After an early morning game drive where we watched the sun rise over Mount Kenya, the second highest peak in Africa and which is usually only visible in the morning, we went on a horseback ride with the rare white rhinos. It is a completely different feeling to be riding out on the plains with no barriers next to ostriches, warthogs, elands as big as our horses, and rhinos which are even bigger! It was very quiet with just the peaceful sounds of the animals, and we felt very much part of the natural scene. In the afternoon they took us to pet and feed a blind black rhino – but first they had to find it! It took two men looking for a few hours in the rhino’s enclosure which is many acres before they were able to call us to come over. Other than a short fence, there was no barrier with the rhino who, although raised wild, was very docile probably due to his blindness from fighting with other rhinos. His skin was rough but his mouth was very soft and he took the carrots from us very gently!

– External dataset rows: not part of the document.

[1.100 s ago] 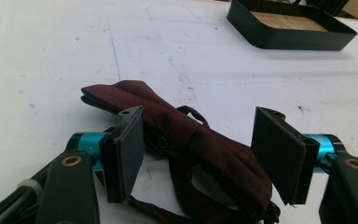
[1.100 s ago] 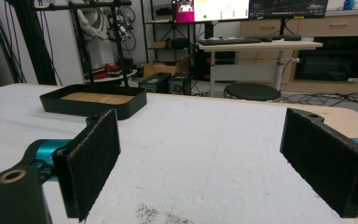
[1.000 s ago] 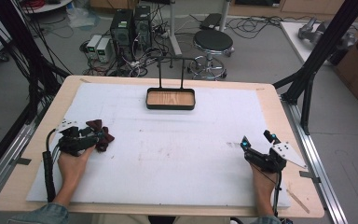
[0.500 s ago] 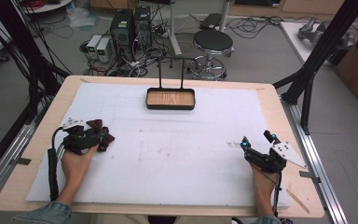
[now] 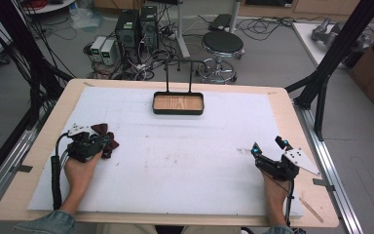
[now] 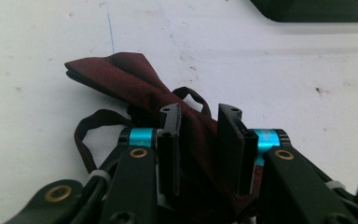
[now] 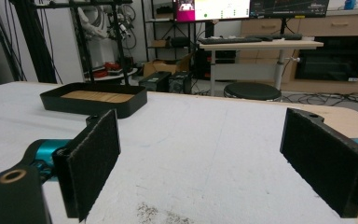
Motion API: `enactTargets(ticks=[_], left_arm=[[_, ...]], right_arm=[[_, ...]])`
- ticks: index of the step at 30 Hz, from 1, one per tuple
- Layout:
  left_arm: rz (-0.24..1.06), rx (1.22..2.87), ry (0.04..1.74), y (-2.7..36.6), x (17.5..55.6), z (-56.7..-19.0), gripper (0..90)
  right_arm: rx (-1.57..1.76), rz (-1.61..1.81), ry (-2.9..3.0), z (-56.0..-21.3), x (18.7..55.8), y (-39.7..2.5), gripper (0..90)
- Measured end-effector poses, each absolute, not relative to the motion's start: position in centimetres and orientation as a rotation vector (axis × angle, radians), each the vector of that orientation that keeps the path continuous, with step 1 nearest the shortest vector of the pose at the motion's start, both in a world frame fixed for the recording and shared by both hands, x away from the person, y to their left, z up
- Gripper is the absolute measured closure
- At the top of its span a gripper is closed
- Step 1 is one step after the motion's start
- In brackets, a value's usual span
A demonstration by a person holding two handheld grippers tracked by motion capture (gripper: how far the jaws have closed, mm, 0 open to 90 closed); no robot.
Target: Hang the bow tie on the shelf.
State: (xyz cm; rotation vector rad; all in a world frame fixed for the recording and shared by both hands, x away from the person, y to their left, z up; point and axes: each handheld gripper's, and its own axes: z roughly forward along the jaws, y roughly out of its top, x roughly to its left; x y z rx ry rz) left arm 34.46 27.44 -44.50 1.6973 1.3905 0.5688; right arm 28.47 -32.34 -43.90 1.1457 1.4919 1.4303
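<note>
Straddling the middle of a dark red bow tie (image 6: 135, 79), the left gripper (image 6: 199, 140) has its jaws narrowed to either side of the fabric, with cloth bunched between them; whether they actually pinch it I cannot tell, but it looks placed to take the tie at its centre, where wings and strap (image 6: 86, 135) meet. In the high view the tie (image 5: 108, 139) lies on the white tabletop (image 5: 185, 165), well to the left of and nearer the person than the black tray (image 5: 178, 103), partly under the left gripper (image 5: 88, 145).

The right gripper (image 5: 269, 152) rests low on the tabletop, well apart from the tray on its right and nearer side, jaws spread wide and holding nothing; seemingly parked until needed. Its own view shows the pads (image 7: 95, 158) far apart over bare surface.

The tray (image 7: 93, 100) has a wood-toned floor and nothing in it; a thin black stand (image 5: 180, 73) rises from its far edge. It may be where the tie is meant to go.
</note>
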Motion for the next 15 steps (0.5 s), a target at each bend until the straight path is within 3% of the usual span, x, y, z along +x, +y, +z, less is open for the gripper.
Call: enactTargets(ticks=[6,15], left_arm=[[0.588,1.697,1.368,27.40,34.34,-44.35,78.5],[0.579,1.675,1.260,27.70,33.67,-43.53,79.7]], right_arm=[[1.151,1.429,1.494,-43.92,28.47,-32.36,11.2],[1.152,1.427,1.487,-43.94,28.56,-32.34,11.2]])
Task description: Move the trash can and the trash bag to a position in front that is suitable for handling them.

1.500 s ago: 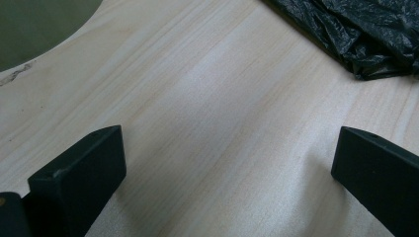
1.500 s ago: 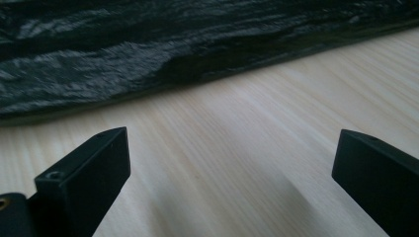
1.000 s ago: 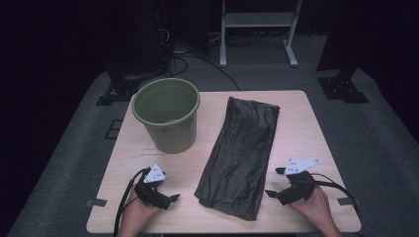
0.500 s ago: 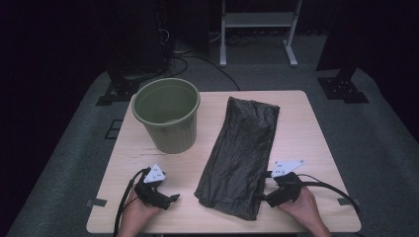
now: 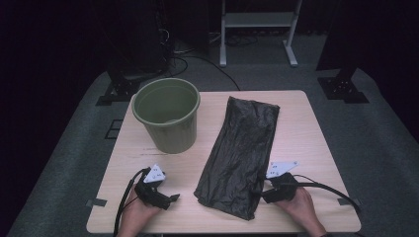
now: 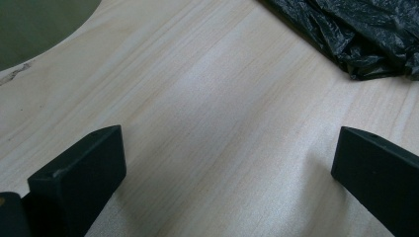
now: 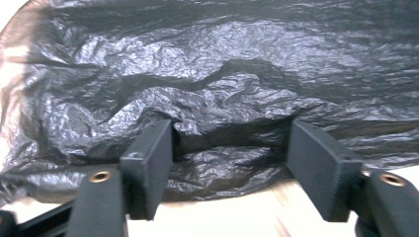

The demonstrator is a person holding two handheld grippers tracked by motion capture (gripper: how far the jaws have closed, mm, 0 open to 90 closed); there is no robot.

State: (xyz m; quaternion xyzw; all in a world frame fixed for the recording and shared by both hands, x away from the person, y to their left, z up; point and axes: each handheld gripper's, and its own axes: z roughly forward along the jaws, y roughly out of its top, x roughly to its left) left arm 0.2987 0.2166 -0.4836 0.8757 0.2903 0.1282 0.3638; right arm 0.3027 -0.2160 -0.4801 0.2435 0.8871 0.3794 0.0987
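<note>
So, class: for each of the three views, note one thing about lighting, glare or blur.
High view: the table is lit while the room behind is dark. Left gripper view: sharp wood grain, a soft shadow beside the right jaw. Right gripper view: sheen on the crinkled black plastic bag, pale glare at its upper-left edge, slight blur overall.

Olive-green bucket, crinkled glossy black plastic bag, and pale wood-grain table (faint straight streaks), on grey carpet.

bare table lies open between the bucket and black bag, both blocking.
</note>
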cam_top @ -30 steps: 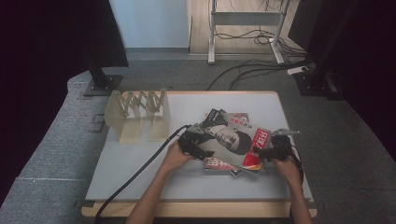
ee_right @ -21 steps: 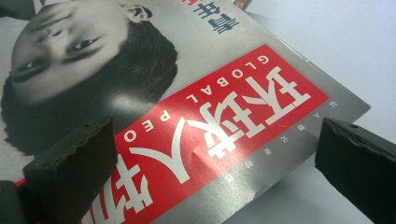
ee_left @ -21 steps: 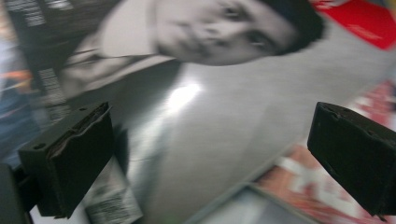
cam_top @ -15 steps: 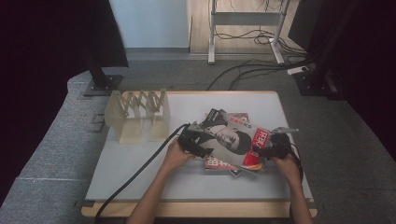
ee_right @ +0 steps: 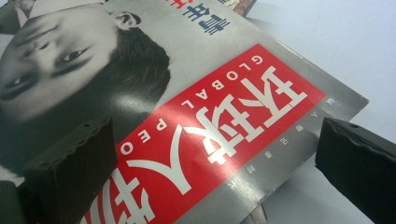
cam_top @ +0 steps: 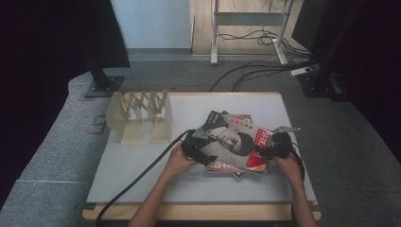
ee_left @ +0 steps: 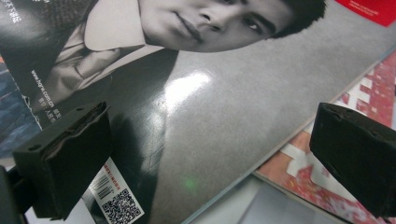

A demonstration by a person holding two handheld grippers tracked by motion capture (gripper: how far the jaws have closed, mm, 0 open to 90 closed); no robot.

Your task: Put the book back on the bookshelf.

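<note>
Forearms come in from the near edge of the bench [cam_top: 142, 184], each hand carrying a set of tongs. Left tongs [cam_top: 193, 147] sit at the left edge of the top magazine [cam_top: 227, 142], their thick black cable trailing back toward the near-left corner. In the left gripper view the two black jaws stand wide apart, hovering close over the glossy grey cover [ee_left: 224, 116], with a printed code square near the left jaw and a red-patterned magazine [ee_left: 341, 154] peeking out beneath the cover's edge. Right tongs [cam_top: 276, 145] sit at the right edge of the same top magazine. In the right gripper view their jaws are likewise spread wide, one on either side of the red title panel with white lettering [ee_right: 219, 135], and nothing is caught between them; whether either jaw touches the paper cannot be told.

The top magazine, a black-and-white portrait cover, lies slantwise on a small untidy stack right of the bench's middle, with corners of the lower magazines [cam_top: 226, 168] showing at its near side and its far side. Farther back on the left stands a pale wooden accordion rack [cam_top: 141, 113], well apart from the stack. Beyond the bench, grey floor carries cables [cam_top: 255, 71] and metal stand legs.
</note>
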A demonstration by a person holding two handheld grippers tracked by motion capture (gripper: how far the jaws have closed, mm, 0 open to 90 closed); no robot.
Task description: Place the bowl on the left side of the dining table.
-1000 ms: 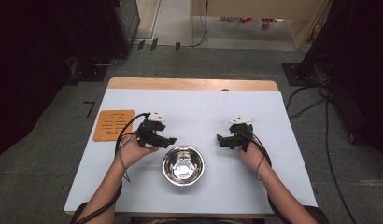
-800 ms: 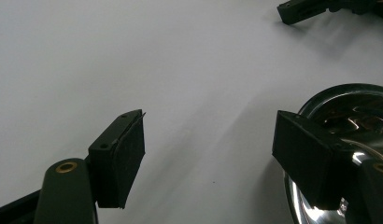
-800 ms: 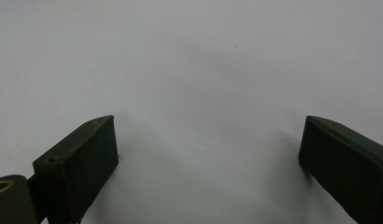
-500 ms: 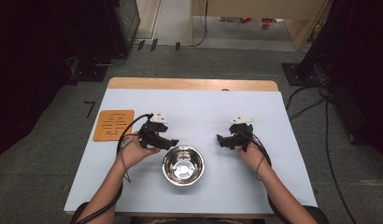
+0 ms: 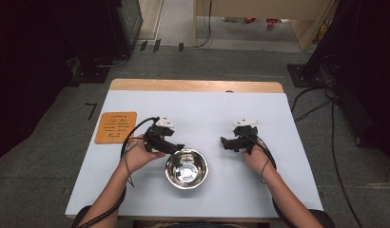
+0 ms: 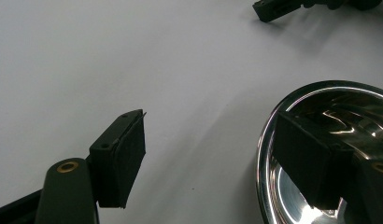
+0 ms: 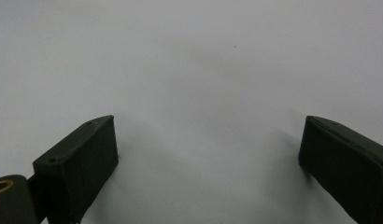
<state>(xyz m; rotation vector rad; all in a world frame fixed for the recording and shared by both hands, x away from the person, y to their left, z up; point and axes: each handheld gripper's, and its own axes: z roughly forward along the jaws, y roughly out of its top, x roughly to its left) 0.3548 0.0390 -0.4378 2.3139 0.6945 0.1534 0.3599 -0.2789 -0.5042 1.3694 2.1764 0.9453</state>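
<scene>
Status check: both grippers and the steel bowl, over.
Left gripper open, jaws straddling bowl rim. Right gripper open, holding nothing, off to the side. Steel bowl upright on table, looks empty. Nothing in the way.

On the desk (image 5: 202, 109), the steel bowl (image 5: 186, 168) sits near the front edge, about at 6 o'clock from the desk's middle. The left gripper (image 5: 176, 147) lies at the bowl's 10 o'clock (one jaw over the rim, the other outside it). The right gripper (image 5: 225, 141) lies at the bowl's 2 o'clock, apart from it. The mat (image 5: 116, 127) lies at 9 o'clock, by the left edge.
</scene>
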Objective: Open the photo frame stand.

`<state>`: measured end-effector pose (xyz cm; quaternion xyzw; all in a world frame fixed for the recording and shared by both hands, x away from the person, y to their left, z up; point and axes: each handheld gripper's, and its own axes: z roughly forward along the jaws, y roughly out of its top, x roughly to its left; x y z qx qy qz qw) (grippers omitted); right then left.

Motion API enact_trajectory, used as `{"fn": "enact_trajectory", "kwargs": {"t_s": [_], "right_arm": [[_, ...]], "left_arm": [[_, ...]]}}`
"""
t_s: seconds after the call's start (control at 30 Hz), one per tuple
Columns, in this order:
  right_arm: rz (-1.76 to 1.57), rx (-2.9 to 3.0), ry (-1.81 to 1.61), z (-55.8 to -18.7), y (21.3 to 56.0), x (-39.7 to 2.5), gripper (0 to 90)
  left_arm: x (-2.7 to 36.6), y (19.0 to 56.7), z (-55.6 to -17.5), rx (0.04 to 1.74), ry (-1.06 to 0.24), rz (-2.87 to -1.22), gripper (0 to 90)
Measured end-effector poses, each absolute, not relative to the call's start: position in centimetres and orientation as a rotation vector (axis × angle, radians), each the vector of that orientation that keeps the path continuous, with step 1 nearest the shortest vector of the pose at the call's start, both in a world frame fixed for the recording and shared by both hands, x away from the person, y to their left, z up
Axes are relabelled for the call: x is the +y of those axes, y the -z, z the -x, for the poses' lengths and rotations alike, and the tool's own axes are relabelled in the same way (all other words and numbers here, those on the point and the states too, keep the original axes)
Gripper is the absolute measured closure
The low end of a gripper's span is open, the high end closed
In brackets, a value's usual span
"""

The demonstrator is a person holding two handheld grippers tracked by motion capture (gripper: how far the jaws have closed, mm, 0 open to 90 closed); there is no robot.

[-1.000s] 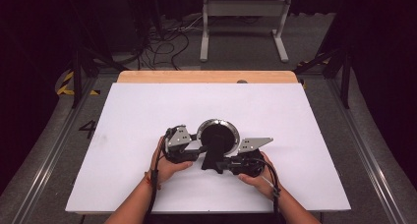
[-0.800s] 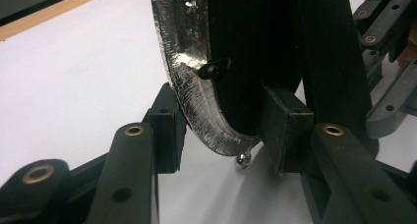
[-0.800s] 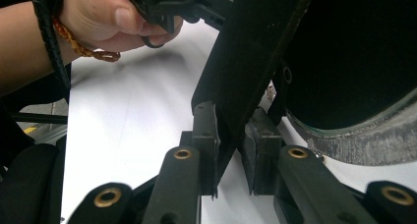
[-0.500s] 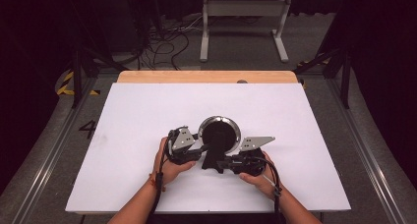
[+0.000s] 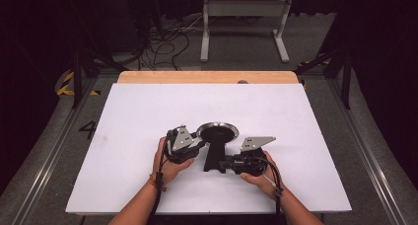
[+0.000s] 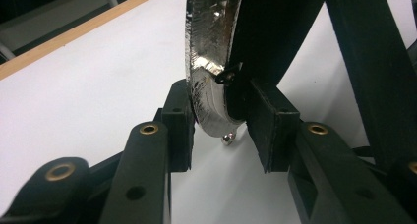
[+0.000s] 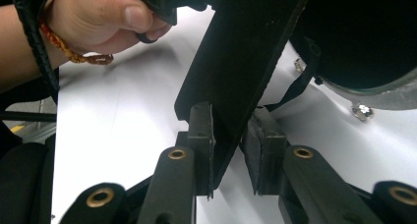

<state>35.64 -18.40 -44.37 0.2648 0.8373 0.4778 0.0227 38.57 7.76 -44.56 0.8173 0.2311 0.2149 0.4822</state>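
A round black pan (image 5: 218,132) with a silver rim and a flat black handle (image 5: 213,156) sits at the middle of the white table top (image 5: 123,136). My left gripper (image 5: 199,142) is at the pan's left side. Its jaws are shut on the silver rim (image 6: 211,62), with the left gripper (image 6: 219,121) clamping the rim's lowest part. My right gripper (image 5: 224,163) comes in from the right and is shut on the handle (image 7: 236,76). The right gripper (image 7: 231,145) has the flat handle edge between its pads. The pan's round body (image 7: 359,37) lies beyond it.
The person's left hand (image 7: 98,17), with a red cord at the wrist, holds the other gripper close by. A wooden strip (image 5: 207,77) runs along the table's far edge. Past it are floor cables (image 5: 162,42) and a grey metal stand (image 5: 244,18).
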Motion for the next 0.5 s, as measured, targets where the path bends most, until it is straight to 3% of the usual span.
{"fn": "enact_trajectory", "kwargs": {"t_s": [0.5], "right_arm": [[-0.799, 2.623, -1.463, -35.54, 44.23, -18.53, 75.0]], "left_arm": [[7.7, 44.53, -38.3, 0.554, -0.543, -2.006, 65.4]]}}
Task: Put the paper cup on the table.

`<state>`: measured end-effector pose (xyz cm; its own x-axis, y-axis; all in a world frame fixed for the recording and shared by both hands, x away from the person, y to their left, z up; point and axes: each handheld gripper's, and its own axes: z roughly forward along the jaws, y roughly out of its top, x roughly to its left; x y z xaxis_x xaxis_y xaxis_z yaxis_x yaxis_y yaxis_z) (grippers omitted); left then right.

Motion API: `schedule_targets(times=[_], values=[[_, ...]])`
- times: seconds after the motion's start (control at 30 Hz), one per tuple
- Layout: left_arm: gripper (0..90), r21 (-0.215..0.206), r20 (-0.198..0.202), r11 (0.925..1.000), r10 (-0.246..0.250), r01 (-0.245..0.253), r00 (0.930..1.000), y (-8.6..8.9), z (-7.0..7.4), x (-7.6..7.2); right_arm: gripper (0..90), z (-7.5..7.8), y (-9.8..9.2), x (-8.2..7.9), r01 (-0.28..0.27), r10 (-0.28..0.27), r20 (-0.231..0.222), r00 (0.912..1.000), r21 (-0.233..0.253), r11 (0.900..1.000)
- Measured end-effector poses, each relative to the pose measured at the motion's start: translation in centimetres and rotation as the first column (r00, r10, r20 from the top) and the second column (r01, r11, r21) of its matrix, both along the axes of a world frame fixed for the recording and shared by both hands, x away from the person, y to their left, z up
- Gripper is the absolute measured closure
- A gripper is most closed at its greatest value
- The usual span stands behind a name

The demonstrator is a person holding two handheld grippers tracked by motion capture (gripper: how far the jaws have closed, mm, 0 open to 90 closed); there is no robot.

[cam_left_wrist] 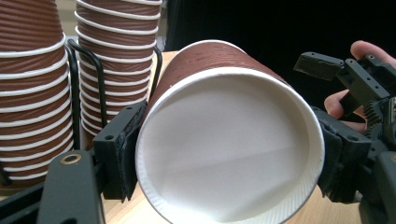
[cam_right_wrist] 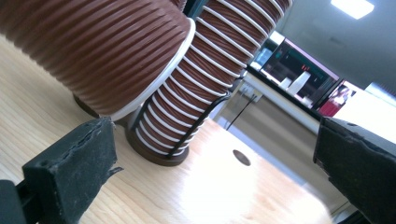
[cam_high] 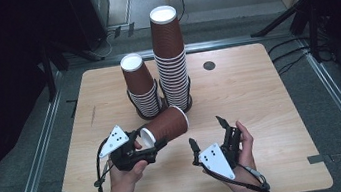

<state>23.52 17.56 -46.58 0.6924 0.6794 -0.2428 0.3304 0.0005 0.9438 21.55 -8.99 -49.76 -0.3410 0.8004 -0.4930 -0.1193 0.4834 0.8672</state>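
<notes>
In the high view, the left gripper (cam_high: pixel 141 149) grips a single brown paper cup (cam_high: pixel 166 125) held on its side, one jaw at each side of the cup's bottom end, with the white-rimmed mouth pointing away toward the two stacks. The short stack (cam_high: pixel 141 87) and the tall stack (cam_high: pixel 171 60) stand upside down, side by side in black wire holders at the far centre of the table (cam_high: pixel 261 108). The right gripper (cam_high: pixel 208 139) hovers near the front edge with its jaws spread wide and nothing between them. In the left gripper view, the cup (cam_left_wrist: pixel 219 70) presents its white recessed base toward the camera, clamped between both black pads, and the stacks (cam_left_wrist: pixel 60 79) stand just beside it at left. Judgement: the step in hand appears to be adding the cup to a stack; turn it mouth-down, centre it over the stack top and keep the grip light so the wall does not buckle. In the right gripper view, the wide-set jaws frame the cup's ribbed wall (cam_right_wrist: pixel 93 51) and the tall stack's base (cam_right_wrist: pixel 187 116). The surface is pale wood with a dark round hole (cam_high: pixel 209 65) near the far edge. The table stands on grey flooring, with dark stand legs and cables around it.
</notes>
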Motion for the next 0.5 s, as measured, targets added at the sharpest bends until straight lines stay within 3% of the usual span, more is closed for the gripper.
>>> schedule_targets(times=[0.17,0.5], values=[[23.2,-0.006,0.005,1.0000,0.002,-0.002,1.0000,0.1,0.0,0.0,0.0,0.4,0.3,-0.1,0.047,-0.046,-0.016,0.9988,0.047,0.998],[23.1,-0.016,0.009,0.9998,0.009,-0.008,0.9999,0.3,0.0,0.0,0.0,1.3,1.2,-0.3,0.045,-0.030,-0.081,0.9962,0.191,0.981]])
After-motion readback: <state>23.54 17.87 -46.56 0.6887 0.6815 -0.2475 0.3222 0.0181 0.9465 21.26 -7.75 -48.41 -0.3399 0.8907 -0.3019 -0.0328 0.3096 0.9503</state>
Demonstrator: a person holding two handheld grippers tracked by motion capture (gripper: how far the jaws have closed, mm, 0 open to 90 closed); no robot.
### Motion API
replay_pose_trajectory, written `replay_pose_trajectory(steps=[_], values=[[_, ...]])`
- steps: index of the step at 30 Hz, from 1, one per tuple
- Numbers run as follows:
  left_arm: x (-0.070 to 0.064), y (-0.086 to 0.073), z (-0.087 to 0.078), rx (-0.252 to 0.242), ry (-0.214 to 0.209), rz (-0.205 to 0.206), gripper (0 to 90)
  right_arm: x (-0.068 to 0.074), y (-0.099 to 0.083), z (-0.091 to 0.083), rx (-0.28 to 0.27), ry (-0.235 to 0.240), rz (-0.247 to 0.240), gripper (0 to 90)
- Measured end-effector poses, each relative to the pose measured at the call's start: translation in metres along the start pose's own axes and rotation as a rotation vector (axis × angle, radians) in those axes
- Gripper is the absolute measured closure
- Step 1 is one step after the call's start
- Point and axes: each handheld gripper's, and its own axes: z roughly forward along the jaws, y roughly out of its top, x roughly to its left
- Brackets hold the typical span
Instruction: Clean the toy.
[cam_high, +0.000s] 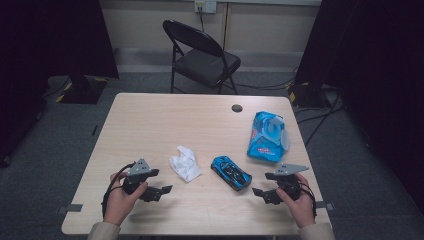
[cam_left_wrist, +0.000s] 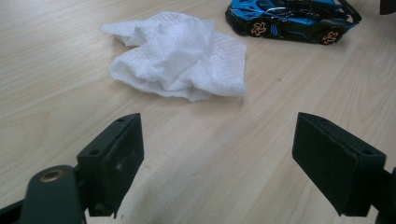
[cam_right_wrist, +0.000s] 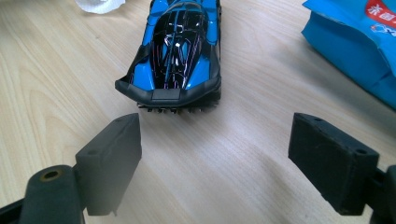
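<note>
A blue and black toy car (cam_high: 230, 172) (cam_right_wrist: 177, 51) (cam_left_wrist: 292, 19) lies near the table's front, right of centre. A crumpled white wipe (cam_high: 184, 163) (cam_left_wrist: 180, 56) rests to its left. A blue wipes pack (cam_high: 269, 136) (cam_right_wrist: 355, 42) with its flap lifted lies at the right. My left gripper (cam_high: 162, 191) (cam_left_wrist: 217, 161) is open, low over the table, its jaws facing the wipe a short way off. My right gripper (cam_high: 259, 192) (cam_right_wrist: 215, 165) is open just behind the car's rear end, with nothing between its jaws.
The wooden table (cam_high: 165, 125) has a round cable hole (cam_high: 237, 108) near its far edge. A black folding chair (cam_high: 200, 55) stands beyond the table. Dark curtains hang at both sides and cables run on the floor at the right.
</note>
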Motion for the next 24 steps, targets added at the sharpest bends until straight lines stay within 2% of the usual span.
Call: replay_pose_trajectory(steps=[10, 15, 24], values=[[-0.001, -0.006, -0.008, -0.007, -0.002, -0.003, 16.6, -0.002, -0.007, -0.007, 0.009, -0.005, -0.005, 17.2], [0.001, -0.012, -0.012, -0.004, 0.006, -0.005, 16.7, -0.006, -0.01, -0.012, 0.002, -0.007, 0.012, 17.4], [0.005, -0.018, -0.021, -0.01, 0.013, -0.016, 16.6, -0.008, -0.013, -0.016, 0.009, -0.011, 0.003, 17.7]])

FRIDAY Before we left Ol Pejeta we visited the chimpanzees at the Jane Goodell Sweetwaters Sanctuary, which is the only place in Kenya to see them. To get to them you have to go through a gate and take a charming forest walk that goes past a safety cage for people! We saw a chimp throw a heavy log a long way at another chimp – really showcasing how much stronger they are than humans. One was picking on another, who screamed in outrage and hid in a bush, leading the bully to take up a stick and bang on a rock like a drum and yell in frustration! After watching their antics for a while, it was time to head to Nairobi and the flight home. We drove 3 hours to Nairobi, and did a convenient stop before the city congestion at the Two Rivers Mall. We rode the Eye of Kenya, a giant ferris wheel that gives a good view of the city skyline in the distance. The Mall also has a duplicate of the famous dancing fountain in Dubai, so it’s worth finding a comfortable spot to watch the fountain’s show to Bollywood music. Inside the mall is a great place to get souvenirs, as there are vendors spread out in the middle of the mall corridors like a rainproof street fair. We knew we couldn’t leave Nairobi without having dinner at its most popular restaurant, The Talisman. Especially popular among ex-pats, when we arrived at 6:30 pm its social scene was already in full swing. We struck up a conversation with a group of British military who were also waiting for a table, and the general atmosphere of the place was one of lively congeniality with people mixing. We then joined the crowds at the airport all catching their late evening flights back to Europe and the US.